───── Working data
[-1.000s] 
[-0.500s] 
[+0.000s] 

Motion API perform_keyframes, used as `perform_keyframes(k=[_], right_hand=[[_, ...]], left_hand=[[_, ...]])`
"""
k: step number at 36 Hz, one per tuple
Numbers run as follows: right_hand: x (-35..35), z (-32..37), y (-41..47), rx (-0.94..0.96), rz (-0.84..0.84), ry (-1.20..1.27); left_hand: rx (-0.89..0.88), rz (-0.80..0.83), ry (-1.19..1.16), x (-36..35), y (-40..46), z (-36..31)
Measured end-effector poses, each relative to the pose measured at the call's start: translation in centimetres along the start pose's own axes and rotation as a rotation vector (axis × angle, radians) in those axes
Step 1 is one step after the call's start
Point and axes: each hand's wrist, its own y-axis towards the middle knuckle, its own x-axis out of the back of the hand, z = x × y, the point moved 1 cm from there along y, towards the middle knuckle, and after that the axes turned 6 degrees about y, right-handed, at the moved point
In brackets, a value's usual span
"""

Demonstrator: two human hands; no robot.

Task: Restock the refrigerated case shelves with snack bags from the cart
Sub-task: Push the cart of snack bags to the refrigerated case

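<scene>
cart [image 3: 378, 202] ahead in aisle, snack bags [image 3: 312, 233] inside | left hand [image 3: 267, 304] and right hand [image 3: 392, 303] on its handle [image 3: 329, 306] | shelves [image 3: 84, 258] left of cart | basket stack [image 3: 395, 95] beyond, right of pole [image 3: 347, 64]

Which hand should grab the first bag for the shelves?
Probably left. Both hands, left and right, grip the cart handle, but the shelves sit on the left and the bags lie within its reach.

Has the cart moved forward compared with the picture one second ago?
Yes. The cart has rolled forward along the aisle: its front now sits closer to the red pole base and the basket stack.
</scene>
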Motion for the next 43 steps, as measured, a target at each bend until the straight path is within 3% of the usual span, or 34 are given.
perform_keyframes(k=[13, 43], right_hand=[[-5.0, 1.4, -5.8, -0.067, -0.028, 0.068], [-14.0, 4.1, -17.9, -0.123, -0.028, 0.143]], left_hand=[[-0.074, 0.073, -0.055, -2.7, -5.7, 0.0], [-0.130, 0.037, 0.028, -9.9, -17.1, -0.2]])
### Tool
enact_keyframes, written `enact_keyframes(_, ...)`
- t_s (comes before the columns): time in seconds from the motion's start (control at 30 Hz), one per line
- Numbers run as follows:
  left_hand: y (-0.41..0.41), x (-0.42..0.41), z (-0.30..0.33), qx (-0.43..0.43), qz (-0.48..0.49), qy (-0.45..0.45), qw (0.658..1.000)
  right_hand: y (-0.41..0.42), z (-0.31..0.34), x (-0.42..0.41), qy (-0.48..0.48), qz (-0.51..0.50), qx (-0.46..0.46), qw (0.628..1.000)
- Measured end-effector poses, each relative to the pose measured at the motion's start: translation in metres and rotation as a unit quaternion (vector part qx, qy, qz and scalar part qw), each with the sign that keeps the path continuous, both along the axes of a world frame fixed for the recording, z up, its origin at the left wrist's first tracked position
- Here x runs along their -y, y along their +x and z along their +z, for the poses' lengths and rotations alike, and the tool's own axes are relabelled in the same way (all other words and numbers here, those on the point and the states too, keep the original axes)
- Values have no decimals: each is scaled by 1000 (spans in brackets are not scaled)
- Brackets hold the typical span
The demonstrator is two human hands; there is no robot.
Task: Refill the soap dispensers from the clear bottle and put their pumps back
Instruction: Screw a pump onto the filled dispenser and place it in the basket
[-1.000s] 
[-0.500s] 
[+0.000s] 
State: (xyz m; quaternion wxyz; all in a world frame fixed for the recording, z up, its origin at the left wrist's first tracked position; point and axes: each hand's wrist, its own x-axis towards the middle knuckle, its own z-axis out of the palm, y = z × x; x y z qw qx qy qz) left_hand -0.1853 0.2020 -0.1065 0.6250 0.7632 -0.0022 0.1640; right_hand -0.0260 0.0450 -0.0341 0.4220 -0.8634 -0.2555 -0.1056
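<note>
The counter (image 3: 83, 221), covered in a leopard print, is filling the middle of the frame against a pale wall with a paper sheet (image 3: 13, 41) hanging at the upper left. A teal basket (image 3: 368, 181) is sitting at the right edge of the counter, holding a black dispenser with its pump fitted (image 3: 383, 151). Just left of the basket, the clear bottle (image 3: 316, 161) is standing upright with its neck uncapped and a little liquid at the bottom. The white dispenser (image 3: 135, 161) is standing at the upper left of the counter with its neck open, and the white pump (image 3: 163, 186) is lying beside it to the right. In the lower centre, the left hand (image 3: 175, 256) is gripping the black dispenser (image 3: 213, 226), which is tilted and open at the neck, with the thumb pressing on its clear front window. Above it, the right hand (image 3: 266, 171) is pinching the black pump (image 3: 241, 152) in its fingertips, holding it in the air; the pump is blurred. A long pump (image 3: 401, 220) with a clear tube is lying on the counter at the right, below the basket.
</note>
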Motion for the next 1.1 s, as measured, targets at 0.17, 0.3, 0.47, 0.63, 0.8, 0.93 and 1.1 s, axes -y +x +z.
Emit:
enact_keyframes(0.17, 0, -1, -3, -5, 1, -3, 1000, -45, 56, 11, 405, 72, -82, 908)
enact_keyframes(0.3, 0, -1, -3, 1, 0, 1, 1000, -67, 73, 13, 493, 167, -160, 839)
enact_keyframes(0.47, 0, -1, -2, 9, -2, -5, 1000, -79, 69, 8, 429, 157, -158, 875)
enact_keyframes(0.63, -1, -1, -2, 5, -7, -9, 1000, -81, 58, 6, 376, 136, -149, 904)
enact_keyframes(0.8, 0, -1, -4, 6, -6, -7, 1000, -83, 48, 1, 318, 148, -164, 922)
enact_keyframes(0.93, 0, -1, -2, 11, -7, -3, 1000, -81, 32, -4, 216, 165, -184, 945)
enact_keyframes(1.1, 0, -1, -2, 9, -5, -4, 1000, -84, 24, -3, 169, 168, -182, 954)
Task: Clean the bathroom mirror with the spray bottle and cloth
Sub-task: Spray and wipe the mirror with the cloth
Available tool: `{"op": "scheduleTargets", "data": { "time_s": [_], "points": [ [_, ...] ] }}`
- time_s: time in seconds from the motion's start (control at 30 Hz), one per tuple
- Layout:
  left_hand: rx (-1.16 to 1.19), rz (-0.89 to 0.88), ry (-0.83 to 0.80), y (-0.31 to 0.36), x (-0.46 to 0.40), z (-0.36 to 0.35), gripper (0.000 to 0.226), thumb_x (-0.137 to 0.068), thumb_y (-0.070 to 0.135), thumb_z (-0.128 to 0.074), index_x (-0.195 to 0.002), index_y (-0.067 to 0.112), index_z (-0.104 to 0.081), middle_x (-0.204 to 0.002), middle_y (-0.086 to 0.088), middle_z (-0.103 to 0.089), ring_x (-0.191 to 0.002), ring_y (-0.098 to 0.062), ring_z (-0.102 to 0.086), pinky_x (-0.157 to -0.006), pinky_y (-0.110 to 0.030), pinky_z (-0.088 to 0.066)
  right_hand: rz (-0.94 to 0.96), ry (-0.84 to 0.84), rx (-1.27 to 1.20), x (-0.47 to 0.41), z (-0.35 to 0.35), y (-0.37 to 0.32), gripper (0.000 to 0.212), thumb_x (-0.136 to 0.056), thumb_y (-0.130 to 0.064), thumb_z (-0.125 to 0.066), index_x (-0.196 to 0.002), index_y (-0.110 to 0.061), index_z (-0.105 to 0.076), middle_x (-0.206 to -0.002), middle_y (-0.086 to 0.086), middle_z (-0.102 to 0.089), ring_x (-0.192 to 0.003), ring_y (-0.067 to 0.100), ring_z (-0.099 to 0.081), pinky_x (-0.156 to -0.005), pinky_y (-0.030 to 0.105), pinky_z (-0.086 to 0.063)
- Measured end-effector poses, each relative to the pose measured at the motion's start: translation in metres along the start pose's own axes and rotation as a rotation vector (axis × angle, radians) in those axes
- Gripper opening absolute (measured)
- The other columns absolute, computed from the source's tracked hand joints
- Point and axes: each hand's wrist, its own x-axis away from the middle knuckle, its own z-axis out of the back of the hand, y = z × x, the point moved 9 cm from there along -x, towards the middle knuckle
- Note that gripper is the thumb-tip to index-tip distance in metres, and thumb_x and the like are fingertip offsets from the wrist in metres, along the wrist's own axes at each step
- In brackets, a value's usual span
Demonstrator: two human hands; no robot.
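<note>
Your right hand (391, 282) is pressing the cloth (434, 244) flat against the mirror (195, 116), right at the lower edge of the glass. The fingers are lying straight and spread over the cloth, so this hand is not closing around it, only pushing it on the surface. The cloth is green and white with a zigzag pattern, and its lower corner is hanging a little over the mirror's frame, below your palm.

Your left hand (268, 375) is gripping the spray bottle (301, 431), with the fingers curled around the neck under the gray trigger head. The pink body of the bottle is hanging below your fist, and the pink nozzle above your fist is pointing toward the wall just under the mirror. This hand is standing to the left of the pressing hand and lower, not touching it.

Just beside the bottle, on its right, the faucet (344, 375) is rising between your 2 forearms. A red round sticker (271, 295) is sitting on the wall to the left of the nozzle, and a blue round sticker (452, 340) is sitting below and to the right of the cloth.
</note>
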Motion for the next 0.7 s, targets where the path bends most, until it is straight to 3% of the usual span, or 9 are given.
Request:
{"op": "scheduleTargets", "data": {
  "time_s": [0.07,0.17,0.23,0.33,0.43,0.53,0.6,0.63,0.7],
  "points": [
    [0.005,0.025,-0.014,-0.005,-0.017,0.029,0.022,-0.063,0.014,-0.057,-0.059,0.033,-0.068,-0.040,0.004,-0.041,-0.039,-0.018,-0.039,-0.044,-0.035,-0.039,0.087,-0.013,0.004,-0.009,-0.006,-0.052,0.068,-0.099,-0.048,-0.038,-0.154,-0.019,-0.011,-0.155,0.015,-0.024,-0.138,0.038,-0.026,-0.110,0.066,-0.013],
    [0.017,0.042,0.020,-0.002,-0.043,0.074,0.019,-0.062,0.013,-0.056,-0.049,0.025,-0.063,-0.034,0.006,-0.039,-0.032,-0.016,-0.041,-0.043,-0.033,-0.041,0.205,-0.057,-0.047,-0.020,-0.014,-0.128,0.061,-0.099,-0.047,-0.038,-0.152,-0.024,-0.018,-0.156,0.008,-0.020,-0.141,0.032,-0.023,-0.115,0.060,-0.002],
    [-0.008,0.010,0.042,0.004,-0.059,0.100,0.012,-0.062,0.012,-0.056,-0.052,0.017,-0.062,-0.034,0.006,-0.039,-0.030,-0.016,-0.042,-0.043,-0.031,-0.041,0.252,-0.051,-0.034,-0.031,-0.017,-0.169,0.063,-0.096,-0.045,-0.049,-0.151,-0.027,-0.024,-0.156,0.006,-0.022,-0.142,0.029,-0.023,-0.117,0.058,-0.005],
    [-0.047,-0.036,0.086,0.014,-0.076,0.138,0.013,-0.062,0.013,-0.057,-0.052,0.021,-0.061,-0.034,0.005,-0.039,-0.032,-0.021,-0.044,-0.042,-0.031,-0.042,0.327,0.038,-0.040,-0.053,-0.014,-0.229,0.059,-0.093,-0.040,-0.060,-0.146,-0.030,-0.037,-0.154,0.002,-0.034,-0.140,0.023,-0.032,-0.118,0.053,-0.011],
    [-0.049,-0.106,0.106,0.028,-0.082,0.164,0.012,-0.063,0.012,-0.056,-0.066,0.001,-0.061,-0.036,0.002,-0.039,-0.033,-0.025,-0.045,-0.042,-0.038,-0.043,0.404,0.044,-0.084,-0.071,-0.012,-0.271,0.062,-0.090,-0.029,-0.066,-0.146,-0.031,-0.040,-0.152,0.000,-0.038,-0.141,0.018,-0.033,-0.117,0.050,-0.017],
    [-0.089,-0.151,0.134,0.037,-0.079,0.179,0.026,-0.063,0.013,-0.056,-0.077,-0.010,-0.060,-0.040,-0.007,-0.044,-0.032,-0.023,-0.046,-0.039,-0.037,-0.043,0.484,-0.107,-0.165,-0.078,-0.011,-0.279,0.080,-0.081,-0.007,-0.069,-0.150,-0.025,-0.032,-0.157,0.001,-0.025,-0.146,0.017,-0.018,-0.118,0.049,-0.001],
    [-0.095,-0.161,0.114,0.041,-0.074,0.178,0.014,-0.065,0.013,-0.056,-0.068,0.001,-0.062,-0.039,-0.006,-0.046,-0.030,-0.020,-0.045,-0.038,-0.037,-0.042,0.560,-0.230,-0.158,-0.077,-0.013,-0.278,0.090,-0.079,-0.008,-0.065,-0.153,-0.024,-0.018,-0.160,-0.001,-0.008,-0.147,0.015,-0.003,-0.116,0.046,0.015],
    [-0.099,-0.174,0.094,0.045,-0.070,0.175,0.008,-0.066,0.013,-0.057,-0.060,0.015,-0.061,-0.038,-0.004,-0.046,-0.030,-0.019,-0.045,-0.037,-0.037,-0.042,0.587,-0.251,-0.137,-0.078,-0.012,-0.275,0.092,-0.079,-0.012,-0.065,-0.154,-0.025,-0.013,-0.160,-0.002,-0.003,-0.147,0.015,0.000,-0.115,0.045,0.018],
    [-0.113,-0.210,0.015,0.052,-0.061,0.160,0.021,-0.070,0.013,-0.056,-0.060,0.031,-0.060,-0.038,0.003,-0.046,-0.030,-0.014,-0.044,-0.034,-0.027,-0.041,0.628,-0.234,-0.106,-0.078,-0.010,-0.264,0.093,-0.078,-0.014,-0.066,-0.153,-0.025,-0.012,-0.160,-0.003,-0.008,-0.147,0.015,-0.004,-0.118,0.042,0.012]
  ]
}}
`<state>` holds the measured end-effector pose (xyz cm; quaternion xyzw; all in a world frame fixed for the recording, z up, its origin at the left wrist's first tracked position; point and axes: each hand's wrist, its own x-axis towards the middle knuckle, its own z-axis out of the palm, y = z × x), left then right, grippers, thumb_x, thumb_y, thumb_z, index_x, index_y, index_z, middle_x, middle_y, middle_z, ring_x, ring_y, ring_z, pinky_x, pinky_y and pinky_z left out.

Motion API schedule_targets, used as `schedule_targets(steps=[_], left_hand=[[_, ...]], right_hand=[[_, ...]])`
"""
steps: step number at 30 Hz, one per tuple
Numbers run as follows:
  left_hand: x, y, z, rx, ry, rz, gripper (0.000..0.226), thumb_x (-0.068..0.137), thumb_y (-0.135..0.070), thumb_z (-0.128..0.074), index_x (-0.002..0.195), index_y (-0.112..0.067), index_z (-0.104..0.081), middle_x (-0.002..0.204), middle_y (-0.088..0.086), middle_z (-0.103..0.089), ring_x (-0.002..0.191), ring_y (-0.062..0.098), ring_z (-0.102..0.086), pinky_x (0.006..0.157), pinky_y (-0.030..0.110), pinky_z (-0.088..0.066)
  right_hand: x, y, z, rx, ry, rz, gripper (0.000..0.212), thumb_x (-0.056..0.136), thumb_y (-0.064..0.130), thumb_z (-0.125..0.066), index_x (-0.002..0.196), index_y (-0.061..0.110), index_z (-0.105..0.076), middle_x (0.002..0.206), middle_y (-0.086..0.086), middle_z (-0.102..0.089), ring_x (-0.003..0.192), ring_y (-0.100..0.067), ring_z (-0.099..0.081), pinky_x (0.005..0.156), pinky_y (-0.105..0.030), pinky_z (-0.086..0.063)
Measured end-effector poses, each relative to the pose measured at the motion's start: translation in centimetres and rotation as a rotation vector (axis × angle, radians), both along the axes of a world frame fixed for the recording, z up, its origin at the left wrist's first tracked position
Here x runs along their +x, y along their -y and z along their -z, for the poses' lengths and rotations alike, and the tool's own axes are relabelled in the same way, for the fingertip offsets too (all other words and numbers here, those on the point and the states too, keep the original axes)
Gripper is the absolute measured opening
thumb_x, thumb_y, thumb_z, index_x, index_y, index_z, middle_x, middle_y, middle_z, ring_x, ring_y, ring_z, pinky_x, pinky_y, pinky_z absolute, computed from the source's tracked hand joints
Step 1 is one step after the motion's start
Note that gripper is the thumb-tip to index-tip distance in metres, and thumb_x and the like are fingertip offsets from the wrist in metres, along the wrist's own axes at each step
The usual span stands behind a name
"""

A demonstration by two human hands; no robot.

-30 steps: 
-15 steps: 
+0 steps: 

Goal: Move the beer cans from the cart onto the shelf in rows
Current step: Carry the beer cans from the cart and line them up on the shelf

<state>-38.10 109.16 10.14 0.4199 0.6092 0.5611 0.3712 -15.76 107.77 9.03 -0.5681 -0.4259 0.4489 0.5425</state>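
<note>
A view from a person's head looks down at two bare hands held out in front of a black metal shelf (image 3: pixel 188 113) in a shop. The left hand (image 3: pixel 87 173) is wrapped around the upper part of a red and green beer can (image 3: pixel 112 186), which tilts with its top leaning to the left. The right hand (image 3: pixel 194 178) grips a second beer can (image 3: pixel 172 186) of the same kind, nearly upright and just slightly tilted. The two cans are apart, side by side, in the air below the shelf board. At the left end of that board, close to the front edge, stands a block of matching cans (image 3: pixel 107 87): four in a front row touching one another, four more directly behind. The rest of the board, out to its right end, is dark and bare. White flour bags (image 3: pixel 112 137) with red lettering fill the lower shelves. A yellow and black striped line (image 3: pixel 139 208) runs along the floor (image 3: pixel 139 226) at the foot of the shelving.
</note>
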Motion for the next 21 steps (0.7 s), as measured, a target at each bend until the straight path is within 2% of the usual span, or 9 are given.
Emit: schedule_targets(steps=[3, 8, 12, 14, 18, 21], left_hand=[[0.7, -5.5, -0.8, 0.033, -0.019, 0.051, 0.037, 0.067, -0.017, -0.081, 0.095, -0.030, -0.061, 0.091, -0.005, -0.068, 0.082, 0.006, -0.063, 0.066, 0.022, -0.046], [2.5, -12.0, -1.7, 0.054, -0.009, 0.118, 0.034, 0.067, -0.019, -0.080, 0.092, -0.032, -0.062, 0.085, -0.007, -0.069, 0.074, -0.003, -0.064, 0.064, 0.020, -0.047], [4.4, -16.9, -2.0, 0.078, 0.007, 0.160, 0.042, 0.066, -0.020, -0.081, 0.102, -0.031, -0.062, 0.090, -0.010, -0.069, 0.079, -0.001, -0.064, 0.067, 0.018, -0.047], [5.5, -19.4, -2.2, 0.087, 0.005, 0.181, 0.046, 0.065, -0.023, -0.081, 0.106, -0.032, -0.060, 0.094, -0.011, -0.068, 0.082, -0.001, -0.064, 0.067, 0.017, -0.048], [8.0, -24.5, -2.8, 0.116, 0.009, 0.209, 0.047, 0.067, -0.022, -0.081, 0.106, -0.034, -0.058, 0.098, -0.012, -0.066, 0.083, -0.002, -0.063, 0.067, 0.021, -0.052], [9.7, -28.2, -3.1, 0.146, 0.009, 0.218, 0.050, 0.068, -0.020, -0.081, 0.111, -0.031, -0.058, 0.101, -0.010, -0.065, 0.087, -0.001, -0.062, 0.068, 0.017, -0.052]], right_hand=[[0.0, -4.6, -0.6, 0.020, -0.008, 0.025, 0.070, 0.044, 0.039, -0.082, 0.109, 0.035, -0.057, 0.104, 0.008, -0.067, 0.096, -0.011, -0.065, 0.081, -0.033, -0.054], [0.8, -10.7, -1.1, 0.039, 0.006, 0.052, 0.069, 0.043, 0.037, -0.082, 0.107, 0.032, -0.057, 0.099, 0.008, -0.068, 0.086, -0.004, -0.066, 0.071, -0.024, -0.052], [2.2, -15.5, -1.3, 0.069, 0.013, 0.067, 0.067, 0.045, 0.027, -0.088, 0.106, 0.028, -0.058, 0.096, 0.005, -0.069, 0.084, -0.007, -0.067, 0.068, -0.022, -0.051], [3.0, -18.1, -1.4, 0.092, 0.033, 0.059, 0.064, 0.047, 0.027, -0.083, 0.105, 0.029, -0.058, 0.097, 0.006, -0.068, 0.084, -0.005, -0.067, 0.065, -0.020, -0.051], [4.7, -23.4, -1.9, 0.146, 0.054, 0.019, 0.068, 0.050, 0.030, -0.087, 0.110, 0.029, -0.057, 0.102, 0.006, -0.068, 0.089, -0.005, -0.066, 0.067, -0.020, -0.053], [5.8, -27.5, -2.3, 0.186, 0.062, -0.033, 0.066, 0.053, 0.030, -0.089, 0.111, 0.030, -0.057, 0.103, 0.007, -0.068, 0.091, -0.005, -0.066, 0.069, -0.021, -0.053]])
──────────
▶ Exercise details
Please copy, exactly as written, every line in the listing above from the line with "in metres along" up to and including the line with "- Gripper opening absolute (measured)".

▶ Expected answer
- Measured end-effector poses, each relative to the pose measured at the motion's start: translation in metres along the start pose's own axes and rotation as a rotation vector (axis × angle, radians) in those axes
- Gripper opening absolute (measured)

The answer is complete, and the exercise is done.